◆ **GIVEN INFORMATION**
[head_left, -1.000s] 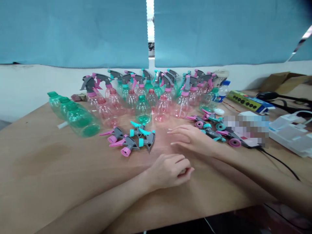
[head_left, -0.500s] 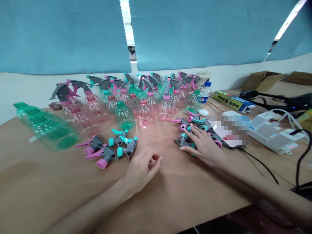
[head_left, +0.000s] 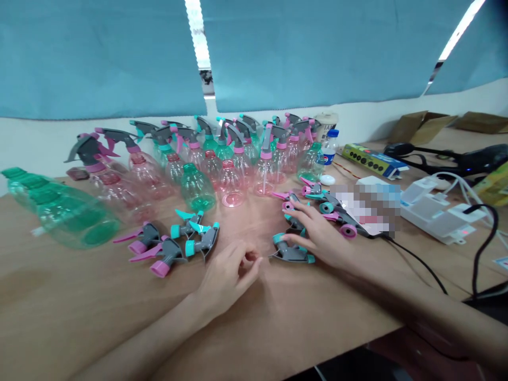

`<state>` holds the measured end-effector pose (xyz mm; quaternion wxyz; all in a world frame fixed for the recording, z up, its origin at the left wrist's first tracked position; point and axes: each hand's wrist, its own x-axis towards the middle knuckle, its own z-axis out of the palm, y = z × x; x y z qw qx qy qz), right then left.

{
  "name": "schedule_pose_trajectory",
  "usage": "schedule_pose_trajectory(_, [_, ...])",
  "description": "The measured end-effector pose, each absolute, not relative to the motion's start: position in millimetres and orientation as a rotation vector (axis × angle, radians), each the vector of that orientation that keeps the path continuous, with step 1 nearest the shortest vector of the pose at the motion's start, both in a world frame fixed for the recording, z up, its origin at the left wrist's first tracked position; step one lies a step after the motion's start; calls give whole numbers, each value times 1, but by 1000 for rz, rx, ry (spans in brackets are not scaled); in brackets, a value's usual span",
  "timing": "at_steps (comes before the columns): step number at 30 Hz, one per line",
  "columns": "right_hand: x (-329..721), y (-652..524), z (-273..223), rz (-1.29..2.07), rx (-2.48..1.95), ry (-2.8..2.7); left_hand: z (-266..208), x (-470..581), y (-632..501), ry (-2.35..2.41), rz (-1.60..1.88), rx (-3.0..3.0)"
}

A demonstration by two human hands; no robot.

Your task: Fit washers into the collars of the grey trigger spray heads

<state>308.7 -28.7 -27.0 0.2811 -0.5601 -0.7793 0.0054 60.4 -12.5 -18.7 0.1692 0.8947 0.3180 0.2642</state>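
Observation:
My left hand (head_left: 228, 272) rests on the table with its fingers curled in, and nothing shows in it. Several trigger spray heads lie just left of it, among them a grey one with a teal collar (head_left: 203, 242) and a grey one with a pink collar (head_left: 169, 256). My right hand (head_left: 323, 238) is stretched out over another group of spray heads, fingers apart. Its thumb touches a grey and teal spray head (head_left: 291, 251) lying nearest the left hand. Part of the group, including a spray head with a pink collar (head_left: 348, 231), lies beyond and beside the right hand.
Pink and green spray bottles stand in rows at the back; an open green bottle (head_left: 197, 188) and an open pink bottle (head_left: 232, 185) are in front. Stacked green bottles (head_left: 75, 217) lie left. At right are a power strip (head_left: 440, 211), cables, a boxed strip (head_left: 373, 161) and a Pepsi bottle (head_left: 329, 148).
My right hand has drawn the grey and teal spray head toward me and a little left, apart from its group. The left hand has kept its curl. The view has shifted slightly.

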Motion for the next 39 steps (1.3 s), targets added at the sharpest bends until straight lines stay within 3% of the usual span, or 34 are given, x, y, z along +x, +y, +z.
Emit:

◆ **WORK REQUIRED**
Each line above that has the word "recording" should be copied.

◆ **EXPECTED OUTPUT**
`<state>` holds the measured end-effector pose (xyz mm; quaternion wxyz; all in a world frame fixed for the recording, z up, its origin at the left wrist's first tracked position; point and axes: each hand's wrist, its own x-axis towards the middle knuckle, its own z-axis out of the palm, y = z × x; x y z qw qx qy qz), right then left.
  "description": "The measured end-effector pose, each absolute, not relative to the motion's start: position in millimetres and orientation as a rotation vector (axis × angle, radians), each the vector of that orientation that keeps the path continuous, with step 1 nearest the shortest vector of the pose at the motion's start, both in a world frame fixed for the recording, z up, its origin at the left wrist's first tracked position; step one lies a step after the motion's start; calls give whole numbers, each value times 1, but by 1000 for rz, rx, ry (spans in brackets are not scaled); in brackets, a value's usual span",

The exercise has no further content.